ASSIGNED TASK
Read the lines below, and copy any that contain the string "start".

EXERCISE DATA
+ + +

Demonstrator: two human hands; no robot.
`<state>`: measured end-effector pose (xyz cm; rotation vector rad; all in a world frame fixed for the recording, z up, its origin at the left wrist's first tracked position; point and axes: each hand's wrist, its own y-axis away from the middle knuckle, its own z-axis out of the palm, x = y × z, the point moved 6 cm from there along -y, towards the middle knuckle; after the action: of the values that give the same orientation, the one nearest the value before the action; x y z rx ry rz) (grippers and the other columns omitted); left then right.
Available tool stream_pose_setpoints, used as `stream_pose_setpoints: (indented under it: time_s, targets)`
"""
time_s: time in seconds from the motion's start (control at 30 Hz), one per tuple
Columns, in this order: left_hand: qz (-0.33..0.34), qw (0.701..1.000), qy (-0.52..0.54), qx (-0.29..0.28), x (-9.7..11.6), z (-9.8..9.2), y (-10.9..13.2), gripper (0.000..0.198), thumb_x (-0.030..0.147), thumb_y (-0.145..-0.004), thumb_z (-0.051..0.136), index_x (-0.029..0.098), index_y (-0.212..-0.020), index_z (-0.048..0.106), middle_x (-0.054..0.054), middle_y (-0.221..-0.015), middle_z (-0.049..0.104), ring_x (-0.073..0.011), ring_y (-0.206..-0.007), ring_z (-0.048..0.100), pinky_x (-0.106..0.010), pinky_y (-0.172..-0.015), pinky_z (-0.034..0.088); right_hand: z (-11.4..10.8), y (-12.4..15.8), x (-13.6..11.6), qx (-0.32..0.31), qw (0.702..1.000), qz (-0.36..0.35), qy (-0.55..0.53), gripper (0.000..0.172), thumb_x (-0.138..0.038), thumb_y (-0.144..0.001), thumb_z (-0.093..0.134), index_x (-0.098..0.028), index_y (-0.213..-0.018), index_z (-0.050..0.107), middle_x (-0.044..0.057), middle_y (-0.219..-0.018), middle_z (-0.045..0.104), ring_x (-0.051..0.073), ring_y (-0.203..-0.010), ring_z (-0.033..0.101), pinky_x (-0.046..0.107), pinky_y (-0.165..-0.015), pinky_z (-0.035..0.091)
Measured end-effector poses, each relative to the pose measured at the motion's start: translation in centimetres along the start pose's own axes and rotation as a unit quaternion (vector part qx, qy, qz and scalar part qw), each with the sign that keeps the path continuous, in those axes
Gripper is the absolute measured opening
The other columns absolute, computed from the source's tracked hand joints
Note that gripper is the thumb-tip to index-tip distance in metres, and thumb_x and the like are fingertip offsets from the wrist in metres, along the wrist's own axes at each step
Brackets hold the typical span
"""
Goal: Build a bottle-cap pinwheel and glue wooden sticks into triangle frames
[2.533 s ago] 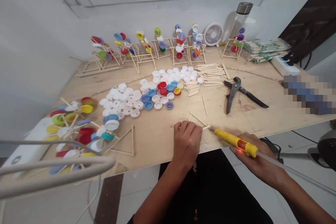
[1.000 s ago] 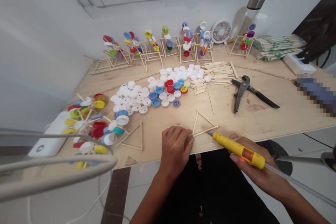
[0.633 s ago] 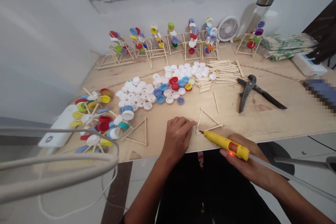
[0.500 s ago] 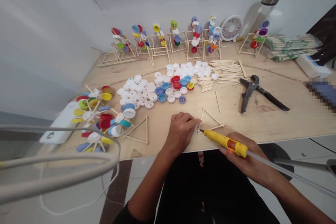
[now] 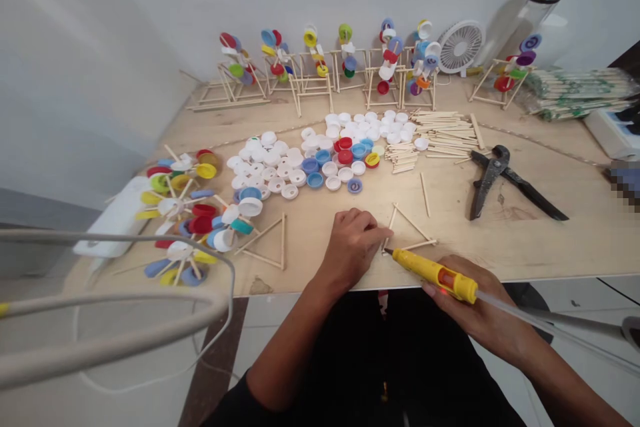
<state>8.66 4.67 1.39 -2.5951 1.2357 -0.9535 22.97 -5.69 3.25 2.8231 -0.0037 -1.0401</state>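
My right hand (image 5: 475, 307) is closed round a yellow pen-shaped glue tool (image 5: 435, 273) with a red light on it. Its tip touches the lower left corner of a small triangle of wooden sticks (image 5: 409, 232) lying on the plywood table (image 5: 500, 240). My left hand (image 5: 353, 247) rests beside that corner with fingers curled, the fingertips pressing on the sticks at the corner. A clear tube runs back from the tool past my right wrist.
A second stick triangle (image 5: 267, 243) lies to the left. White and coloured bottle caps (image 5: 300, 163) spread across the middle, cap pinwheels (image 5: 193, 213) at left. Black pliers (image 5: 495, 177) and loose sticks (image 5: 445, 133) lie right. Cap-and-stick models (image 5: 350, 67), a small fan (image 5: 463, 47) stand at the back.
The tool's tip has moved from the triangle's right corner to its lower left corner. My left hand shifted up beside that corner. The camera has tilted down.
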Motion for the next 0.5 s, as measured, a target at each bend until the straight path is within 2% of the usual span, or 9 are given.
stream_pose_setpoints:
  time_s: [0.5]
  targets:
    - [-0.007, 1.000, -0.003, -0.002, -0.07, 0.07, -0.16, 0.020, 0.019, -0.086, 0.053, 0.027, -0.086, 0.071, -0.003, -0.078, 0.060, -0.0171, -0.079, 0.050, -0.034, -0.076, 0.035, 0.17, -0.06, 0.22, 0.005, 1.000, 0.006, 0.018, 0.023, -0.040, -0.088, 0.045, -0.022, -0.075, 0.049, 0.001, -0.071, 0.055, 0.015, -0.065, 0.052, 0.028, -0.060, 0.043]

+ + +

ANSWER SPACE
time_s: time in seconds from the motion's start (control at 30 Hz), one per tuple
Measured end-effector poses, each relative to the pose measured at the motion's start: translation in centimetres along the start pose's own axes and rotation as a unit quaternion (vector part qx, qy, qz and scalar part qw), each with the sign that keeps the path continuous, in those axes

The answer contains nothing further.